Asked for comment last week, Taylor, whose Harlem church has drawn controversy for refusing to perform same-sex marriages, did not acknowledge his nay vote on the Reproductive Health Act.

But in a statement, Taylor listed off some of his support for other abortion-related legislation, including voting for a 2019 bill that prohibited discrimination on the basis of reproductive health choices. He also touted his vote this year for the constitutional amendment, which, in addition to protecting abortion, would outlaw discrimination against LGBTQ individuals.

“I fully support women’s rights to their own health and their own bodies. Not only did I say that I would support it, I in fact voted for the Equality Amendment,” his statement said. “In the last year, I have voted for bills to expand protection for abortion providers and to give pregnant folks accurate, non-coercive health care information about abortion. It is vitally important that people are allowed to make their own choices in these matters.”

Taylor’s two other opponents in the 9th Council District race, State Assemblywoman Inez Dickens and criminal justice advocate Yusef Salaam, declined to comment.

In addition to Central and East Harlem, the 9th Council District includes Morningside Heights and a small slice of the most northern part of the Upper West Side.

A veteran local political strategist who has been involved in a 9th race campaign said that while abortion is a pressing issue on the national stage, it’s not front and center for most voters in the district.

“Harlem is still a community of churches,” the strategist said, speaking on condition of anonymity to avoid disclosing her client. “Abortion is not the issue in Harlem that’s going to make or break you.”

Still, in a sign that he has modeled his messaging on the hot-button issue very differently depending on the audience, Taylor suggested in a Dec. 23, 2018 sermon to his Infinity Mennonite Church of Harlem congregation that he never planned to vote for the Reproductive Health Act, video posted to YouTube shows.

At the time, Taylor had just won reelection and leaders in the state Legislature were preparing votes on the bill.

“They wanted me to vote on it. I said, ‘Nope, not gonna be able to do it.’ And I sat there, I tried to be, you know, objective, I said, ‘OK, just be objective and listen.’ And no matter how I listened to it, it still came up, ‘You can’t vote for that,’ and it was an abortion bill,” Taylor told the congregation, a sharp contrast to his remarks at the primary debate months earlier.

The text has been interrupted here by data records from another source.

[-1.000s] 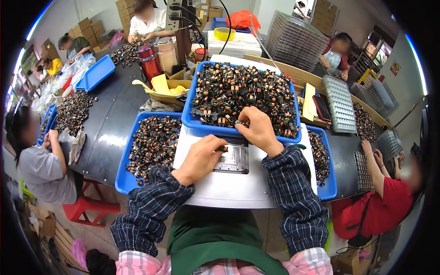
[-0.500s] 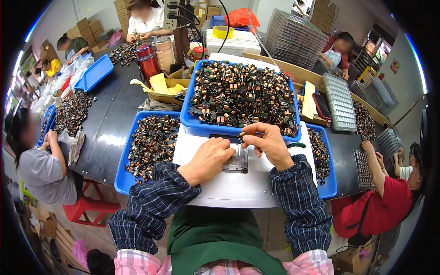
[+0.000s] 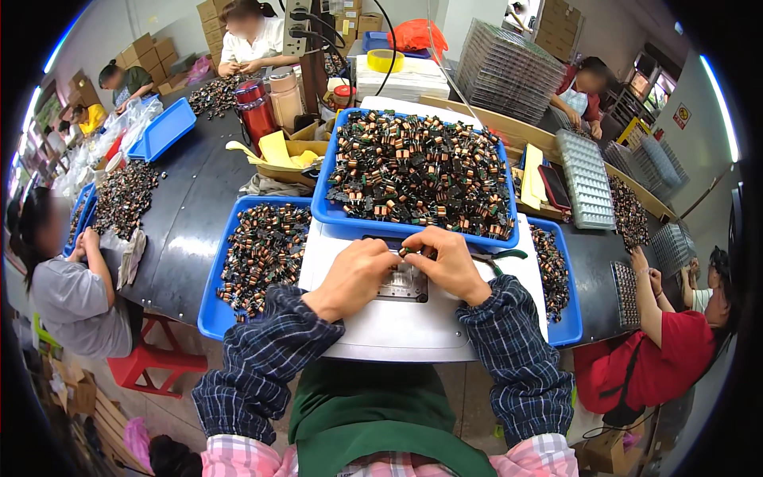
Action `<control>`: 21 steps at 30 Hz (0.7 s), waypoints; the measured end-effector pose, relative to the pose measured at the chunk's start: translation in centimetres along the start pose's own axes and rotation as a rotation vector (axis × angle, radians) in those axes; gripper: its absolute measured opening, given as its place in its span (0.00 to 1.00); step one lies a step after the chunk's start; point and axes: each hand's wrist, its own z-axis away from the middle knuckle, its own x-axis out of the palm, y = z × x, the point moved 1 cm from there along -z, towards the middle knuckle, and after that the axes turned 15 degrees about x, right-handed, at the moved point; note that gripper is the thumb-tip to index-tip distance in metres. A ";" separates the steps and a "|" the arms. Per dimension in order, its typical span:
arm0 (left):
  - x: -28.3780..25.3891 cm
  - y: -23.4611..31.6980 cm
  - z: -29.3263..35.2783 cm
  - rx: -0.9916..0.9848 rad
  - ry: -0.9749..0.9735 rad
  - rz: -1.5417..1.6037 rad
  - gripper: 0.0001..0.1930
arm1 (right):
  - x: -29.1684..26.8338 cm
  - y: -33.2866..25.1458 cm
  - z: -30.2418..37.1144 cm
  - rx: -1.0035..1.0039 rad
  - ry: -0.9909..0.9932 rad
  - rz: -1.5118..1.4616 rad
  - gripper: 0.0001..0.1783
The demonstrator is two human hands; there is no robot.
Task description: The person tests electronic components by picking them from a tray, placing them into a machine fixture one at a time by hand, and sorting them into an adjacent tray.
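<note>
Over a small metal fixture (image 3: 407, 286) on the white work surface, my two hands meet at the fingertips. My right hand (image 3: 450, 265) pinches a small coil component (image 3: 406, 252), dark with some green. Close against its left side are the bent, closed fingers of my left hand (image 3: 355, 276); whatever lies between them is hidden. Just beyond the hands, a large blue tray (image 3: 319, 205) holds a heap of copper-wound coil components (image 3: 421, 167). Pliers with a dark green handle (image 3: 509, 254) lie right of my right hand.
Blue trays of components stand at left (image 3: 208, 306) and right (image 3: 569, 330). A red flask (image 3: 256, 115), yellow cards (image 3: 278, 149) and a white cell tray (image 3: 586, 179) sit farther out. Co-workers sit around the dark table (image 3: 187, 207), one in red at right (image 3: 668, 350).
My right hand has moved left and slightly down, bringing the coil component to my left fingertips. The pliers beside it show more now. My left hand has barely shifted.
</note>
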 end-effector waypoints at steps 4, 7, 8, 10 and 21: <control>-2.8 -0.7 1.8 -0.170 0.274 -0.055 0.11 | 0.8 0.1 0.3 -0.157 -0.058 0.106 0.10; -4.3 -2.1 4.6 -0.358 0.432 -0.107 0.12 | 0.9 -0.4 0.5 -0.183 -0.051 0.186 0.09; -4.5 -2.6 5.4 -0.422 0.467 -0.087 0.12 | 1.1 -0.4 0.5 -0.184 -0.052 0.185 0.09; -4.6 -4.1 7.2 -0.488 0.463 -0.139 0.12 | 1.3 -0.8 0.4 -0.197 -0.075 0.195 0.09; -3.2 -4.7 -0.1 -0.199 0.330 -0.268 0.10 | 0.5 -0.4 0.0 -0.083 -0.102 -0.026 0.06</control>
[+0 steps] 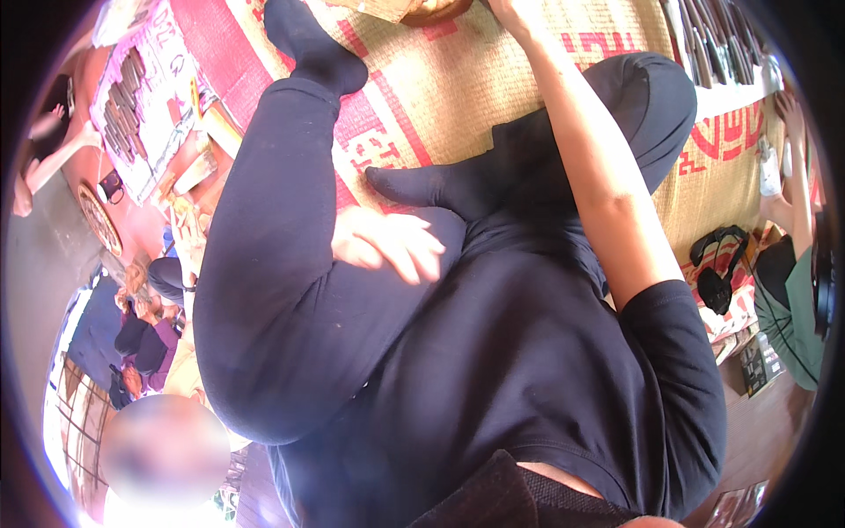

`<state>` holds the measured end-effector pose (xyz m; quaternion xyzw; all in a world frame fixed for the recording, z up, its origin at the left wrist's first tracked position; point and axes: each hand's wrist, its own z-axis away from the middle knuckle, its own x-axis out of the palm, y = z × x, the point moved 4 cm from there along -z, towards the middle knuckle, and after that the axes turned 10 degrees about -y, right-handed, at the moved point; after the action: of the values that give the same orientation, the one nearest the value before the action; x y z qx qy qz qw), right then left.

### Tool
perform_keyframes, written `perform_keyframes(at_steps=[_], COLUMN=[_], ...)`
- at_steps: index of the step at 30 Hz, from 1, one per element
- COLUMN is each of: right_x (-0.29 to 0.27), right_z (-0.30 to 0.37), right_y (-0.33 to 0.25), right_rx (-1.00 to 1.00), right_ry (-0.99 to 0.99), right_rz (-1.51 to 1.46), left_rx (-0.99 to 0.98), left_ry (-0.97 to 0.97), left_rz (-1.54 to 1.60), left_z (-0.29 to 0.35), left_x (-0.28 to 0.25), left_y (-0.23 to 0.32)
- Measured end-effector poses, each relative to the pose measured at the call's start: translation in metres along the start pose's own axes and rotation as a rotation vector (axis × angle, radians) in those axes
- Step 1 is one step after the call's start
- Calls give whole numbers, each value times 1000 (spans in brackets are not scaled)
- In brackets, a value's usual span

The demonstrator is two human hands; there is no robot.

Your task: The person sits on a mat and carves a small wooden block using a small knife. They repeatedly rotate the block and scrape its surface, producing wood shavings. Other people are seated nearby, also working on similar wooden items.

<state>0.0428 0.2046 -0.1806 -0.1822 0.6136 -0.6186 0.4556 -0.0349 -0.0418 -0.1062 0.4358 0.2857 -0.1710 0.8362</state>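
My left hand (387, 244) comes out from behind my raised left leg and lies by my dark trousers, fingers loosely apart, with nothing seen in it. The left forearm is hidden by the leg. My right arm reaches far forward, so that only part of my right hand (509, 11) shows at the top edge; its fingers are cut off. Near it, also cut by the edge, is a tan object with a rounded brown rim (437, 15), whose kind I cannot make out. Under me spreads a woven straw mat (458, 101) with red patterns.
At the upper right, several long dark pieces (717, 44) lie in a row on a white surface. More brown sticks (125, 106) rest on a printed sheet at the left. Other people sit on both sides. A black strapped item (717, 273) lies on the mat's right part.
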Motion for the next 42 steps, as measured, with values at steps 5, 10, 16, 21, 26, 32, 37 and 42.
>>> perform_keyframes(at_steps=[5, 10, 16, 21, 26, 32, 37, 42], right_x=[7, 8, 11, 7, 8, 6, 0, 2], right_z=[4, -2, 6, 5, -3, 1, 1, 5], right_y=[-28, -20, -24, -20, -12, -19, -26, -18], right_rx=[185, -28, 81, 171, 73, 92, 51, 131], right_ry=[-250, -89, -257, -270, -143, -167, -166, -148], right_rz=[-79, 81, -134, -75, -13, -50, 20, -37], left_rx=[-46, -29, -41, -15, 15, 41, 92, -230], left_ry=[39, 32, 43, -1, -14, -40, -437, -825], left_rz=[-5, -6, -25, 4, -2, 78, 960, 1593], left_z=[15, 9, 10, 9, 2, 8, 57, 98], left_x=[-2, -5, -10, 4, 6, 20, 66, 130], left_y=[4, 8, 12, 10, 17, 27, 75, 66])
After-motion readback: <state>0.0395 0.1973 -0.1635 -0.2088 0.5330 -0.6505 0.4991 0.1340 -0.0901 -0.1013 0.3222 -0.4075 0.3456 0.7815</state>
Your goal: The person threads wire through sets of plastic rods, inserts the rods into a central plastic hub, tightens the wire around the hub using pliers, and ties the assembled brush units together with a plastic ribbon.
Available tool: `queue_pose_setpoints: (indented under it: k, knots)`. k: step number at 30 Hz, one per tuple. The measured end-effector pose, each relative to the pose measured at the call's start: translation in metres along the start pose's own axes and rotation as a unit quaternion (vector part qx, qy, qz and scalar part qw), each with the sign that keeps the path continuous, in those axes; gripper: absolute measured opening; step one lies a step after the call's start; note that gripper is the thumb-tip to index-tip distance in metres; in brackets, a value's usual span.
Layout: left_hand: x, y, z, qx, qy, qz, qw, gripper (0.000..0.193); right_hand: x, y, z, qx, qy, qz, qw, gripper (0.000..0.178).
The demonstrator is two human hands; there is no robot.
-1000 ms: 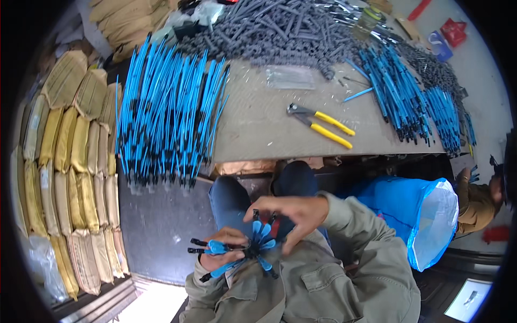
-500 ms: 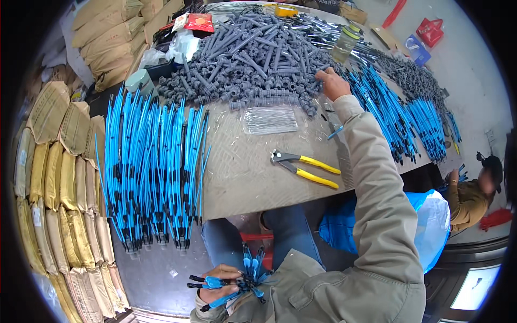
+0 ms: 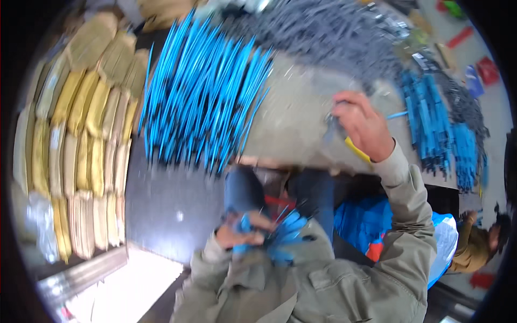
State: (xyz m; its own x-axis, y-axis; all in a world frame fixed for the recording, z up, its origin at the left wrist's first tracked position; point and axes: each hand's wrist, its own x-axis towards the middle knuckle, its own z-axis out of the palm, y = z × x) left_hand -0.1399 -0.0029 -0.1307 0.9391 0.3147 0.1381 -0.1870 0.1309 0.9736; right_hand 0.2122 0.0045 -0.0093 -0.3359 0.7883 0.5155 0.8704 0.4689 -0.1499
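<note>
Low over my lap, my left hand (image 3: 245, 231) is closed round a fanned bundle of blue rods (image 3: 291, 229) with black fittings; their ends splay out to the right. My right hand (image 3: 366, 126) hangs over the table's front part, fingers curled and pinched together. Something small and dark shows at its fingertips, too blurred to make out. Under and beside that hand lie pliers with yellow handles (image 3: 357, 149), mostly covered by it. The large heap of grey plastic fittings (image 3: 328, 37) is beyond the right hand.
Many blue rods (image 3: 202, 102) lie side by side across the table's left edge, and more blue rods (image 3: 428, 124) lie at the right. Stacked paper sacks (image 3: 75, 140) line the left. A blue-and-white bag (image 3: 444, 242) stands right of my lap, near another person (image 3: 479, 242).
My right hand has left the grey heap and come back toward me, over the pliers. The whole view has shifted and blurred. My left hand still holds the blue bundle.
</note>
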Motion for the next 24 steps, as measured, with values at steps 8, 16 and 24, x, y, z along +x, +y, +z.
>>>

“I said, ‘I’m not touching that bill.’ And the guy says, ‘You know you won’t get elected again.’ I said, ‘It’s possible, but I can sleep at night.'”

Taylor also spoke of his vote against the Reproductive Health Act in an Oct. 28, 2020 interview with Anabaptist World, a Christian podcast, without mentioning that he at one point said he had “no problems” with the legislation.

“I had people tell me I won’t get re-elected because I refused to vote for the bill,” he said on the podcast. “I said I can’t vote in favor of that bill, and I got a lot of nasty communication. I’m always going to honor god with the decisions I make.”